Majalat
Migration et mobilité

Dans sa dernière note sur les migrations et le développement, la Banque mondiale a révélé que les envois de fonds vers les pays à revenu faible et intermédiaire devraient connaître une forte augmentation de 7,3 % et s’élever à 589 milliards de dollars en 2021. Supérieur aux précédentes prévisions, ce rebond confirme à la robustesse des flux déjà observée en 2020, quand les remises migratoires n’ont baissé que de 1,7 % en dépit de la grave récession mondiale provoquée par pandémie de la Covid-19.

Michal Rutkowski, directeur mondial Protection sociale et emploi à la Banque mondiale, a dans ce cadre indiqué que « les remises migratoires ont largement complété les programmes gouvernementaux de transferts monétaires pour aider les familles souffrant de précarité économique pendant la crise de la Covid-19. Faciliter ces envois de fonds pour soulager les budgets des ménages mis à rude épreuve devrait être un élément clé des politiques nationales visant à soutenir un redressement global après la pandémie ».

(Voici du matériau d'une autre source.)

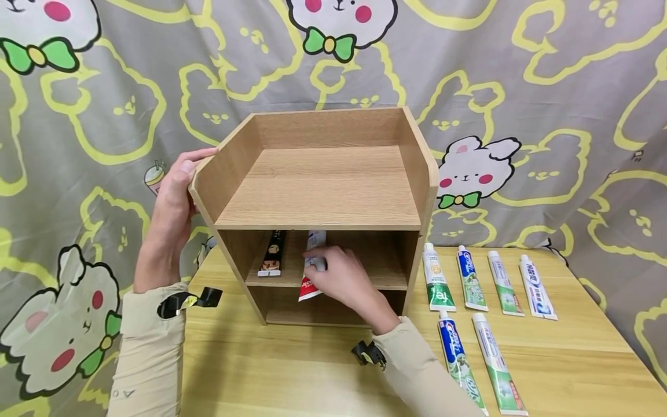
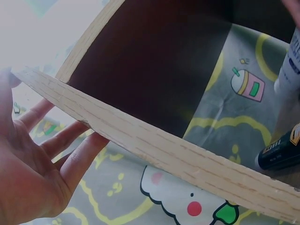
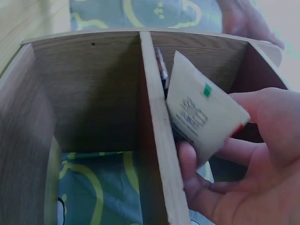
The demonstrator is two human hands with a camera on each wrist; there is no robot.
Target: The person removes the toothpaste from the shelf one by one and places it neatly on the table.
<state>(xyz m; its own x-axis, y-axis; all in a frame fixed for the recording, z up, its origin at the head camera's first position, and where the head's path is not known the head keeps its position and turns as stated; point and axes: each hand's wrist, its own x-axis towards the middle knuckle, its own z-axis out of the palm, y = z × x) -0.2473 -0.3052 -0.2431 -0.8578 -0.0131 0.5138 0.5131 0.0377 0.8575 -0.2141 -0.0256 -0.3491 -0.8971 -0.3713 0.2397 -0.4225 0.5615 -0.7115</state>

Les remises migratoires devraient encore augmenter de 2,6 % en 2022, conformément aux prévisions macroéconomiques mondiales. Une résurgence des cas de Covid-19 et le retour de restrictions à la mobilité sont les plus grands risques de dégradation des perspectives mondiales de croissance, d’emploi et de transferts de fonds vers les pays en développement. L’arrêt des programmes de relance budgétaire et de soutien à l’emploi, au fur et à mesure du redressement des économies, pourrait également freiner les envois de fonds.